**EXERCISE DIRECTIONS**: Everything in the data except the pictures belongs in your answer, copied exactly.

[AVAILABLE DATA — start]

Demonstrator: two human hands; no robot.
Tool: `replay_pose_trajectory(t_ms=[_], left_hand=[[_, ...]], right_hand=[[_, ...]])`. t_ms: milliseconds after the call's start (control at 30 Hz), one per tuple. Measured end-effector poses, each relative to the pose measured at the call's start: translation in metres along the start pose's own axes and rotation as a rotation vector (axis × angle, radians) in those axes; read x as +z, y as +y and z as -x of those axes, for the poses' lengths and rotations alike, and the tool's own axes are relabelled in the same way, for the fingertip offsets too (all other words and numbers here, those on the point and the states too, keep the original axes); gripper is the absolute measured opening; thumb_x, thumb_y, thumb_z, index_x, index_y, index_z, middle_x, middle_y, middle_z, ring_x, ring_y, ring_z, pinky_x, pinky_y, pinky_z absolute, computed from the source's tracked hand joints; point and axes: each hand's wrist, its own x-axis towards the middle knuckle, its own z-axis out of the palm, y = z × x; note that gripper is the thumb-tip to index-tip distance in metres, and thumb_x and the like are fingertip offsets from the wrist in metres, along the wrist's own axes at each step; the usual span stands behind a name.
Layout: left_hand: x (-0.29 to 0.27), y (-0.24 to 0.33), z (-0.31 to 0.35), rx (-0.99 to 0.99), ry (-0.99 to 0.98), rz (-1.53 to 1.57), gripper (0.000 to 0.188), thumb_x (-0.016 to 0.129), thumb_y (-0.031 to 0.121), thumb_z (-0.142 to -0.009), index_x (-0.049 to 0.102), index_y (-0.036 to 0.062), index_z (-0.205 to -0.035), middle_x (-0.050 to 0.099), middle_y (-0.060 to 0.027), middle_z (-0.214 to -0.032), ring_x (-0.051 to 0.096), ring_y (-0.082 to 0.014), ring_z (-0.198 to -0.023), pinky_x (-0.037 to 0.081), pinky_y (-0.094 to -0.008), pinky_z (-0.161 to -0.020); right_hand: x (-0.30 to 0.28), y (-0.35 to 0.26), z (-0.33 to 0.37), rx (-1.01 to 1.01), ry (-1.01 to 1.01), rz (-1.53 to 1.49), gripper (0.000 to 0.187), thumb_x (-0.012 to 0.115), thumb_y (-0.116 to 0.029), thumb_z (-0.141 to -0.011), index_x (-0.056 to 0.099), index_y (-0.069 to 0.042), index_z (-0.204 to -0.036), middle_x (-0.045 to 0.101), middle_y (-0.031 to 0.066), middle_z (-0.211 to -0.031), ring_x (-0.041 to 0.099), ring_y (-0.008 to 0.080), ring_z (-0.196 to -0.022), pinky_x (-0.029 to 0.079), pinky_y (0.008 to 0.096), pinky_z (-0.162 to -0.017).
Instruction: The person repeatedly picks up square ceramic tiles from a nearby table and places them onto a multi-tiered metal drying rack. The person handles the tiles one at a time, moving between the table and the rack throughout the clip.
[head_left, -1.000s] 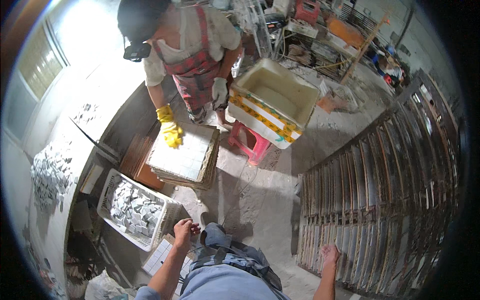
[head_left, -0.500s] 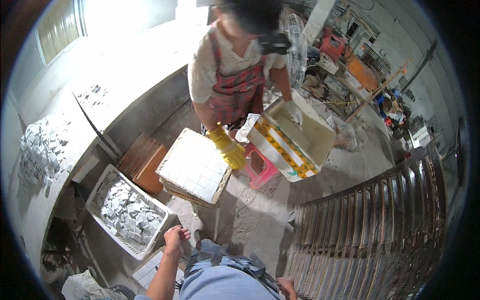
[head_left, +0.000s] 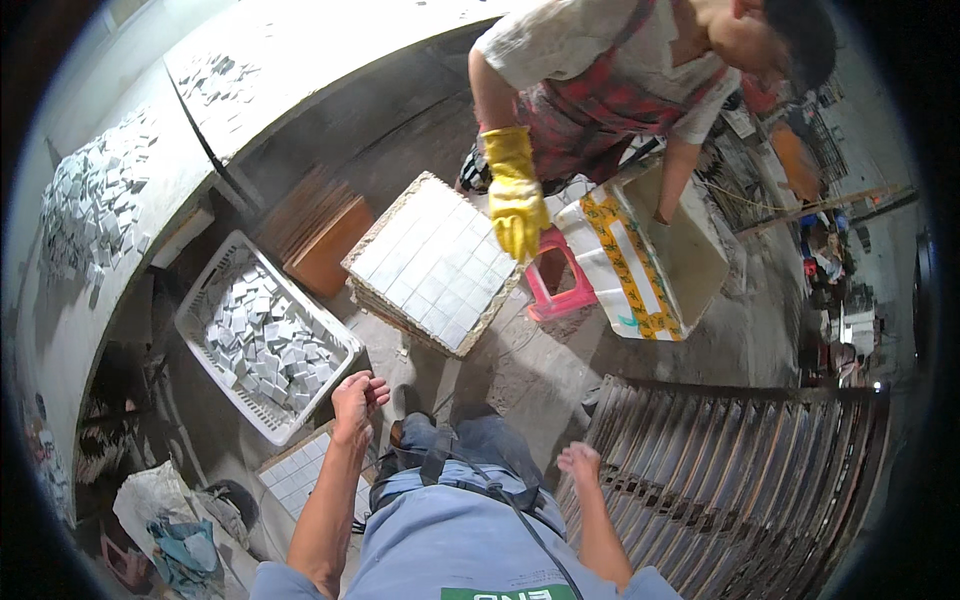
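Observation:
My left hand (head_left: 359, 402) is raised with its fingers loosely bent and apart, holding nothing that I can see. It is nearest to the corner of a white plastic basket (head_left: 290, 428) filled with loose small pale tiles (head_left: 268, 335). Below that hand lies a board of square white tiles (head_left: 293, 478), partly hidden by my forearm. My right hand (head_left: 580, 463) hangs at my right side, a little blurred, with fingers apart and nothing in it. Ahead stands a stack of tile boards (head_left: 436, 262), its top covered with white square tiles.
A co-worker's yellow-gloved hand (head_left: 517, 205) hangs over a pink stool (head_left: 556, 277); their other arm reaches into a taped white box (head_left: 622, 262). A slatted rack (head_left: 720, 480) stands to my right. Orange-brown boards (head_left: 330, 240) lean left of the stack. A long bench (head_left: 235, 135) holds tile pieces.
My view has shifted, and my right hand has come up into fuller sight. My left hand stays raised near the basket. The co-worker bends lower, beside the taped box, which tilts more.

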Motion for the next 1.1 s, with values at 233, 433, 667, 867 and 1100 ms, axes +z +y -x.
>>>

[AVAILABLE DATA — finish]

**EXERCISE SOLUTION**:
Demonstrator: two human hands; no robot.
Tool: `replay_pose_trajectory(t_ms=[_], left_hand=[[_, ...]], right_hand=[[_, ...]])`. t_ms: milliseconds after the call's start (control at 30 Hz), one per tuple. Measured end-effector poses, each relative to the pose measured at the call's start: translation in metres along the start pose's own axes and rotation as a rotation vector (axis × angle, radians) in those axes; read x as +z, y as +y and z as -x of those axes, for the poses' lengths and rotations alike, and the tool's own axes are relabelled in the same way, for the fingertip offsets too (all other words and numbers here, those on the point and the states too, keep the original axes); gripper is the absolute measured opening; thumb_x, thumb_y, thumb_z, index_x, index_y, index_z, middle_x, middle_y, middle_z, ring_x, ring_y, ring_z, pinky_x, pinky_y, pinky_z absolute, computed from the source's tracked hand joints; point and axes: each hand's wrist, its own x-axis towards the middle knuckle, its own z-axis out of the palm, y = z × x; note that gripper is the thumb-tip to index-tip distance in metres, and thumb_x and the like are fingertip offsets from the wrist in metres, along the wrist's own axes at each step; the usual span stands behind a name.
Layout: left_hand: x (-0.29 to 0.27), y (-0.24 to 0.33), z (-0.31 to 0.35), rx (-0.99 to 0.99), ry (-0.99 to 0.98), rz (-1.53 to 1.57), gripper (0.000 to 0.188), thumb_x (-0.016 to 0.129), thumb_y (-0.031 to 0.121), thumb_z (-0.142 to -0.009), index_x (-0.049 to 0.102), index_y (-0.036 to 0.062), index_z (-0.205 to -0.035), middle_x (-0.050 to 0.099), middle_y (-0.060 to 0.027), middle_z (-0.214 to -0.032), ring_x (-0.051 to 0.096), ring_y (-0.082 to 0.014), ring_z (-0.198 to -0.023), pinky_x (-0.037 to 0.081), pinky_y (-0.094 to -0.008), pinky_z (-0.161 to -0.020); right_hand: x (-0.30 to 0.28), y (-0.35 to 0.26), z (-0.33 to 0.37), rx (-1.01 to 1.01), ry (-1.01 to 1.01), rz (-1.53 to 1.49), gripper (0.000 to 0.187), thumb_x (-0.012 to 0.115), thumb_y (-0.116 to 0.029), thumb_z (-0.141 to -0.011), index_x (-0.056 to 0.099), index_y (-0.069 to 0.042), index_z (-0.204 to -0.036), middle_x (-0.045 to 0.101), middle_y (-0.031 to 0.066), middle_z (-0.211 to -0.031), ring_x (-0.041 to 0.099), ring_y (-0.008 to 0.080), ring_z (-0.196 to -0.022), pinky_x (-0.029 to 0.079), pinky_y (0.008 to 0.096), pinky_z (-0.162 to -0.017).
Instruction: The person repeatedly picks up square ceramic tiles from a nearby table and places them onto a multi-tiered metal drying rack. The person handles the tiles one at a time, moving between the table and the rack throughout the clip.
[head_left, -1.000s] 
[head_left, -0.500s] 
[head_left, +0.000s] 
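Observation:
My left hand (head_left: 359, 402) is raised with its fingers loosely bent and apart, holding nothing that I can see. It is nearest to the corner of a white plastic basket (head_left: 290, 428) filled with loose small pale tiles (head_left: 268, 335). Below that hand lies a board of square white tiles (head_left: 293, 478), partly hidden by my forearm. My right hand (head_left: 580, 463) hangs at my right side, a little blurred, with fingers apart and nothing in it. Ahead stands a stack of tile boards (head_left: 436, 262), its top covered with white square tiles.
A co-worker's yellow-gloved hand (head_left: 517, 205) hangs over a pink stool (head_left: 556, 277); their other arm reaches into a taped white box (head_left: 622, 262). A slatted rack (head_left: 720, 480) stands to my right. Orange-brown boards (head_left: 330, 240) lean left of the stack. A long bench (head_left: 235, 135) holds tile pieces.
My view has shifted, and my right hand has come up into fuller sight. My left hand stays raised near the basket. The co-worker bends lower, beside the taped box, which tilts more.
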
Motion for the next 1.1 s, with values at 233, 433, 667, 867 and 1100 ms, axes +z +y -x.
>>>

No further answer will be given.